◆ PROMPT
After reading the entries below, copy word for word the lines from the first through the line containing "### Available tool", and stop there.

(Stored data entries)
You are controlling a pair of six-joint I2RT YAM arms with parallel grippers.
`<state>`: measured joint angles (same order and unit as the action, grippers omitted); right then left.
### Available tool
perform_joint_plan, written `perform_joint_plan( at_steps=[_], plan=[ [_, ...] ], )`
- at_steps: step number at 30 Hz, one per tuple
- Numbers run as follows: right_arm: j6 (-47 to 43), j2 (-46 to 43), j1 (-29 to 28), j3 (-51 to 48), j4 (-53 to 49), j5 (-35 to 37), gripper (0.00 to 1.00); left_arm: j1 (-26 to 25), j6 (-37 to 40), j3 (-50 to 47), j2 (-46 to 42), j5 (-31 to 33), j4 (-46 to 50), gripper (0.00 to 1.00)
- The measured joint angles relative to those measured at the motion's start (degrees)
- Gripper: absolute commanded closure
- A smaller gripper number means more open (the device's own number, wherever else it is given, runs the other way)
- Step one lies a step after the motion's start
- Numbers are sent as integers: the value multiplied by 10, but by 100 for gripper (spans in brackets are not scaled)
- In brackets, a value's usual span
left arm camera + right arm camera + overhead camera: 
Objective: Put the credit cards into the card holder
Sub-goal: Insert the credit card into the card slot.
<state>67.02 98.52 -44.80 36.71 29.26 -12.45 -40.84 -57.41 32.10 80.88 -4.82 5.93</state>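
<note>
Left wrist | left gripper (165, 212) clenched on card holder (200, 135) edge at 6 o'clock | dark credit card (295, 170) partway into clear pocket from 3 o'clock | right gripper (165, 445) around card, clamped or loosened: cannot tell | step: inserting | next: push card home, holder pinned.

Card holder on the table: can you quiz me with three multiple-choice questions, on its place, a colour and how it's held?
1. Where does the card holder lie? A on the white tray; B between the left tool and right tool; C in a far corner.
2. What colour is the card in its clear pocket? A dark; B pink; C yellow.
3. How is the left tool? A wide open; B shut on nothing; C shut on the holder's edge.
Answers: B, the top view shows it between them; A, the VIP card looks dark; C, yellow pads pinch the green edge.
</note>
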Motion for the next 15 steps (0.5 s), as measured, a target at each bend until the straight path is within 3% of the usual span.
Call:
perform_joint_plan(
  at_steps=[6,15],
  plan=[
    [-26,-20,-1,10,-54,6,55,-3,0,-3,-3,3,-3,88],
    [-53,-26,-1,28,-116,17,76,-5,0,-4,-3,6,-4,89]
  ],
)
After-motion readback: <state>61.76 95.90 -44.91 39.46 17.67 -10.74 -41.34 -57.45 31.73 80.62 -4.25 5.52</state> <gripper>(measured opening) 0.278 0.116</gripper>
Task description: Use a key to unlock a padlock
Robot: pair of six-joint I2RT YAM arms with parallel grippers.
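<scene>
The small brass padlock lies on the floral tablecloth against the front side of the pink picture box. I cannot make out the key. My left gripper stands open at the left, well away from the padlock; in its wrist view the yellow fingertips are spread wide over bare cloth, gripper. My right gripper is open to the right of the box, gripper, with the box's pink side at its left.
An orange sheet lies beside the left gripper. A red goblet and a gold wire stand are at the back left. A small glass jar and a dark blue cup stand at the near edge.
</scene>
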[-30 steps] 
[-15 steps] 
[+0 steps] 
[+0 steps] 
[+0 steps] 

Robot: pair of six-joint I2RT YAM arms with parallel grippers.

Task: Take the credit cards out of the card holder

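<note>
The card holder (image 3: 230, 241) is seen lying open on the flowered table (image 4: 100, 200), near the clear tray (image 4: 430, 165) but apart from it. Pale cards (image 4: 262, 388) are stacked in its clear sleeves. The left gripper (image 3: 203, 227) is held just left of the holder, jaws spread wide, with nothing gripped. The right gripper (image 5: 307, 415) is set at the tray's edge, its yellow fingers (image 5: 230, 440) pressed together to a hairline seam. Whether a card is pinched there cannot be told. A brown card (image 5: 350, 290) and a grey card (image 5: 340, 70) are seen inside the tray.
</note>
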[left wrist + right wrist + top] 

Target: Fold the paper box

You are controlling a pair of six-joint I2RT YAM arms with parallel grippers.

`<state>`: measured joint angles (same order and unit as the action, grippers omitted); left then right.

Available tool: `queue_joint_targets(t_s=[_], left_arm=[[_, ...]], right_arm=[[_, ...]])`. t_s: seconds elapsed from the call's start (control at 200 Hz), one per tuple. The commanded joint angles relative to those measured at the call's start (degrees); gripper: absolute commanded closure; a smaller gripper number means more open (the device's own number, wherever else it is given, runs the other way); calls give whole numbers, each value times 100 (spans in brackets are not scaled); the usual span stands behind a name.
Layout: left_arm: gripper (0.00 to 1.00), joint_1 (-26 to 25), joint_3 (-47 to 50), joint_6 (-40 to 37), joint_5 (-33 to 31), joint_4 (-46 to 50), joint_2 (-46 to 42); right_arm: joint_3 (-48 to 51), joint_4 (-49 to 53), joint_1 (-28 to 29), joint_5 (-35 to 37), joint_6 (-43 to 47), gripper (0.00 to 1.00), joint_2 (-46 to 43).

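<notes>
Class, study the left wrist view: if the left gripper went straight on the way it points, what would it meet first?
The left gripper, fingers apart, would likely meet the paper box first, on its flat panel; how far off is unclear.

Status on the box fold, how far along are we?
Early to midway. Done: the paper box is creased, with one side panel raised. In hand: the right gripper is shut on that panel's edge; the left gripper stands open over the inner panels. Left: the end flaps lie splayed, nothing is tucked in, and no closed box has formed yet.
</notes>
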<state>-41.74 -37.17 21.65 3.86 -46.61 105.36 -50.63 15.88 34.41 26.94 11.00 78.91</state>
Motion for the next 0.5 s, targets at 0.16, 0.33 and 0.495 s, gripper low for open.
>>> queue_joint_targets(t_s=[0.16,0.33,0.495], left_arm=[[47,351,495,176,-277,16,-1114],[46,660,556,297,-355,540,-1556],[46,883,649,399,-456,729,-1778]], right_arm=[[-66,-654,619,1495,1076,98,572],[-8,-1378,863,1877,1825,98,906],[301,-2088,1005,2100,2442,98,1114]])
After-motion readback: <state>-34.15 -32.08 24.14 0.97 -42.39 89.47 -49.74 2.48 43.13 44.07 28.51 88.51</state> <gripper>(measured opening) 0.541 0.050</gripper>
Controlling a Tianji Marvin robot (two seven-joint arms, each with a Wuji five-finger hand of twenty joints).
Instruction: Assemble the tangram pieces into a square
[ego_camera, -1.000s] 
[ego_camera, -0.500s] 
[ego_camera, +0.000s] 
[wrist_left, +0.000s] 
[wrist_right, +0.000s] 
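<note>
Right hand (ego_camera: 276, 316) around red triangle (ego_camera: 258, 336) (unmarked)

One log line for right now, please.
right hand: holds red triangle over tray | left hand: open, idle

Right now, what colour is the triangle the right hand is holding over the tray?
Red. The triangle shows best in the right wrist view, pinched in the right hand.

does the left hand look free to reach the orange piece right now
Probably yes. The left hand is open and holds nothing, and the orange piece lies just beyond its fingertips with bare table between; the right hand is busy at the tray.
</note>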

◆ EXPECTED OUTPUT
You are controlling a pair of six-joint I2RT YAM arms with parallel grippers.
`<state>`: measured joint angles (same order and unit as the action, grippers omitted); right then left.
### Available tool

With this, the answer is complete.